Reconnaissance de la responsabilité de l’Etat dans la pollution à la chlordécone

Le 29 février 2024, l’Assemblée nationale a adopté en première lecture, à la quasi-unanimité des votants, une proposition de loi visant à reconnaitre la responsabilité de l’Etat dans les conséquences de la pollution à la chlordécone, que le Président Macron avait qualifié en 2018 de « scandale environnemental ».

La première phrase du texte expose sans ambages que : « La République Française reconnait sa responsabilité dans les préjudices sanitaires, moraux, écologiques et économiques subis par les territoires de Guadeloupe et de Martinique et par leurs populations résultant de l’autorisation de mise sur le marché de produits phytopharmaceutiques à base de chlordécone et de leur usage prolongé comme insecticide agricole. »

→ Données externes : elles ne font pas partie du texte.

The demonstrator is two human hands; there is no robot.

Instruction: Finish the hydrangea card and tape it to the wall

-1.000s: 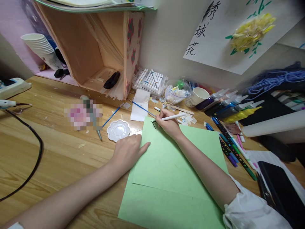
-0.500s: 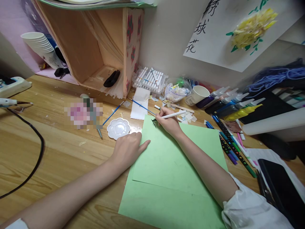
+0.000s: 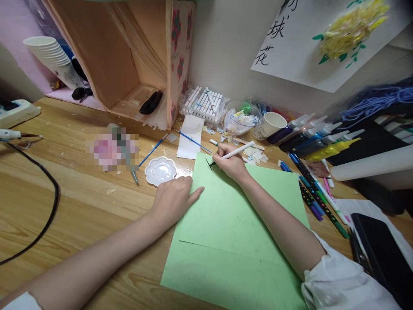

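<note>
My right hand (image 3: 232, 164) is closed around a white marker (image 3: 239, 149), its dark tip down at the upper left of a light green sheet of paper (image 3: 222, 215). Several short black strokes (image 3: 209, 164) show beside the tip. A second, larger green sheet (image 3: 200, 273) lies underneath and sticks out at the front. My left hand (image 3: 174, 198) rests on the sheet's left edge and the table, thumb stretched out flat on the paper. Its other fingers curve down and are partly hidden; it holds nothing visible.
A white flower-shaped palette (image 3: 160, 171) sits beside my left hand. Behind are a box of markers (image 3: 203, 104), a tub of scraps (image 3: 240, 122) and a paper cup (image 3: 272, 125). Pens (image 3: 318, 193) and a black phone (image 3: 380, 254) lie right; a black cable (image 3: 53, 206) curves at left.
The marker stands at a steeper slant, and the black strokes by its tip have grown. My left hand stays in place on the paper's edge. The whole view has shifted slightly.
</note>
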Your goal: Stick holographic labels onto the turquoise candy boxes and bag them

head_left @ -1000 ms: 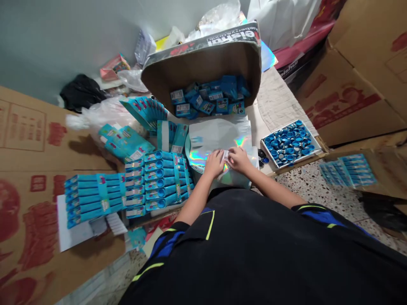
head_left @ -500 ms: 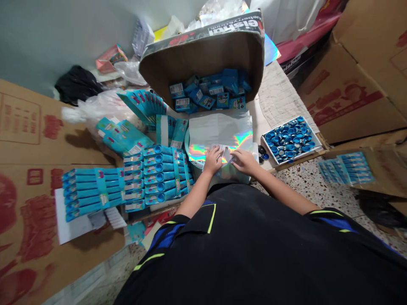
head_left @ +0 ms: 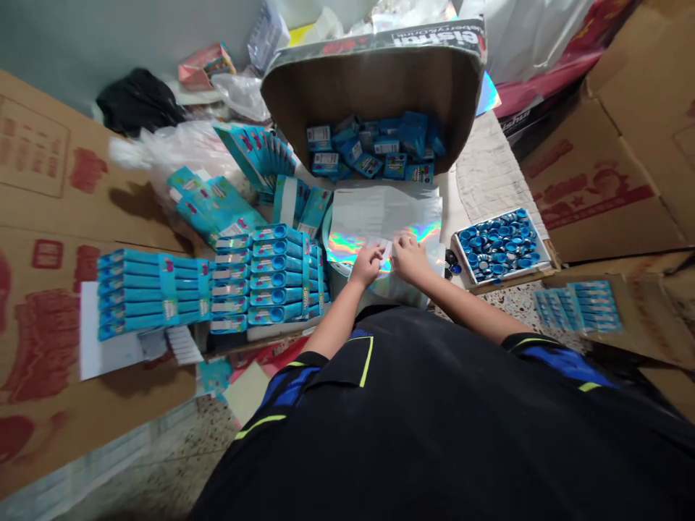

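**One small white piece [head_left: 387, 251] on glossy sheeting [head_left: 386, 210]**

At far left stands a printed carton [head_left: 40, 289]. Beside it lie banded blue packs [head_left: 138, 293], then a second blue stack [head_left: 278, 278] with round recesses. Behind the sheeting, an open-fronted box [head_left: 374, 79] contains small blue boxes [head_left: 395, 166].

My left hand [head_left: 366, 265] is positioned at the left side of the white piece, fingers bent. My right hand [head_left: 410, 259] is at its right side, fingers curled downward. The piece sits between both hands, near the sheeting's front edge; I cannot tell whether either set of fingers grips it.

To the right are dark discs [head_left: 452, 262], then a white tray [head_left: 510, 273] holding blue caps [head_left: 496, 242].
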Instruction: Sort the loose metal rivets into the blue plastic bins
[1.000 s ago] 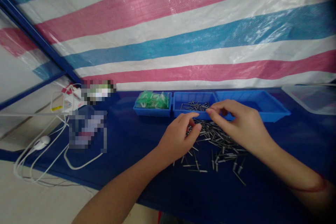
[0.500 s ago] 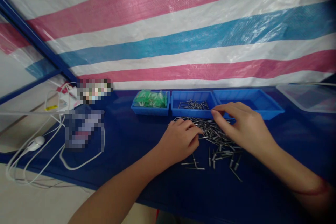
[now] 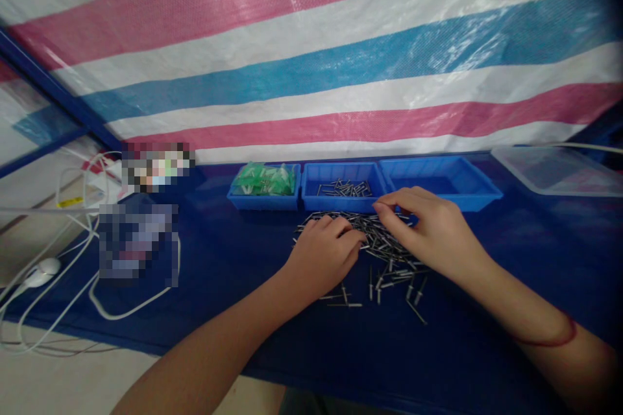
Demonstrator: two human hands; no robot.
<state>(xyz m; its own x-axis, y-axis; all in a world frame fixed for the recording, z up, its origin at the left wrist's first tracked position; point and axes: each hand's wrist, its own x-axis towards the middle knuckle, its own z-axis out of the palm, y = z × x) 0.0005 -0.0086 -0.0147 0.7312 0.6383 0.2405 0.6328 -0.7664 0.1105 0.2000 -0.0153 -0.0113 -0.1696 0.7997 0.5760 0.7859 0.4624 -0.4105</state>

Il s’agit donc d’une reconnaissance officielle, et symbolique, de la responsabilité de l’Etat d’avoir autorisé l’utilisation massive et prolongée, dans les bananeraies de Martinique et de Guadeloupe, de produits phytosanitaires à base de chlordécone, molécule pourtant classée « cancérogène possible » par l’OMS dès 1979, et interdite aux Etats-Unis depuis 1975.

Elle intervient un an après le non-lieu prononcé par le Parquet de Paris, à l’issue de l’information judiciaire ouverte suite à la plainte déposée en 2006 par plusieurs associations martiniquaises et guadeloupéennes pour empoisonnement, mise en danger de la vie d’autrui, et administration de substance nuisible, non-lieu motivé par l’impossibilité de caractériser une infraction pénale.

Pour rappel, la chlordécone est un insecticide organochloré toxique et écotoxique, visant à lutter contre le charançon du bananier, dont la mise sur le marché a été autorisée sur tout le sol national entre 1972 et 1990, et prolongée jusqu’en 1993 aux Antilles par le biais de dérogations ministérielles.

Déversée par épandage, la molécule a contaminé plus de 50 % des sols de Martinique et de Guadeloupe, ainsi que les eaux des rivières et eaux maritimes proches par l’effet du ravinage ; selon Santé Publique France, plus de 90 % de la population locale adulte a été exposée à la chlordécone par la consommation de produits agricoles et animaliers contaminés, avec pour conséquence le risque de développer une pathologie inhérente pour 25 % des Martiniquais et 14 % des Guadeloupéens.

Ainsi, en 2019, l’INSERM a jugé vraisemblable la causalité de la relation entre l’exposition à la chlordécone, considérée comme perturbateur endocrinien, et le risque de survenue de cancer de la prostate -reconnu maladie professionnelle pour les ouvriers agricoles depuis 2022-, dont le taux d’incidence aux Antilles est un des plus élevés au monde ; il existe également une suspicion d’augmentation des risques de leucémie, et d’incidence sur la fertilité.

Les conséquences environnementales sont également particulièrement dramatiques, avec une imprégnation durable des sols par la chlordécone, du fait de la structure chimique très stable de la molécule et des techniques de dépollution non encore abouties ; la perdurance de la contamination est estimée de plusieurs dizaines à plusieurs centaines d’années, selon le type de sols.

Pour ces raisons, la proposition de loi indique également que l’Etat s’assigne pour objectifs la dépollution des terres et des eaux contaminées par la molécule et ses produits de transformation, en érigeant comme priorité nationale la recherche scientifique sur leurs effets sanitaires et environnementaux, l’indemnisation des victimes de cette contamination et de leurs territoires, et l’amélioration de la prévention sanitaire de la populaire, notamment par la systématisation d’un dépistage du cancer de la prostate pour les populations locales, à partir de quarante-cinq ans.

Le texte précise enfin qu’une instance indépendante sera chargée d’évaluer l’atteinte de ces objectifs, et devra remettre un premier rapport au Gouvernement au plus tard fin 2025, puis tous les trois ans, sur les actions entreprises.

Ainsi, la proposition de loi, qui doit encore être approuvée par le Sénat, pose les bases attendues d’un principe de responsabilité de l’Etat et d’indemnisation des victimes. Les modalités de mise en œuvre des objectifs fixés ne sont pas connues à ce jour ; elles feront l’objet d’un prochain Flash Info, dès leur formalisation.